*Assigned task*:
Repeat every line of the data verbatim.
::: Recorded data :::
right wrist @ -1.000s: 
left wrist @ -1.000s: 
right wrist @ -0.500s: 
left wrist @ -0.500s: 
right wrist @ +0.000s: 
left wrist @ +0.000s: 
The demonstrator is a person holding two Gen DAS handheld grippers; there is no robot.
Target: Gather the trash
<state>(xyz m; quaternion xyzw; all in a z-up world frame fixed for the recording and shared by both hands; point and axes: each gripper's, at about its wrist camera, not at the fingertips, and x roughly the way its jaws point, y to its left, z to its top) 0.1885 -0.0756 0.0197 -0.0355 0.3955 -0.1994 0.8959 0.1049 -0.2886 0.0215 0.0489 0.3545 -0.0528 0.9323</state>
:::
*Solution for this task*:
right wrist @ -1.000s: 
left wrist @ -1.000s: 
right wrist @ -0.500s: 
left wrist @ -0.500s: 
right wrist @ +0.000s: 
left wrist @ +0.000s: 
The demonstrator is a person holding two Gen DAS handheld grippers; there is no robot.
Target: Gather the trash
<state>(xyz m; quaternion xyzw; all in a z-up world frame fixed for the recording and shared by both hands; point and axes: each gripper's, at about its wrist camera, not at the fingertips, and x roughly the way its jaws point, y to its left, z to its top) 0.1885 -0.0756 0.0197 -0.0355 0.3955 -0.1994 0.8959 0.1049 -0.2886 0.0215 0.0489 0.3545 -0.0528 0.9323</state>

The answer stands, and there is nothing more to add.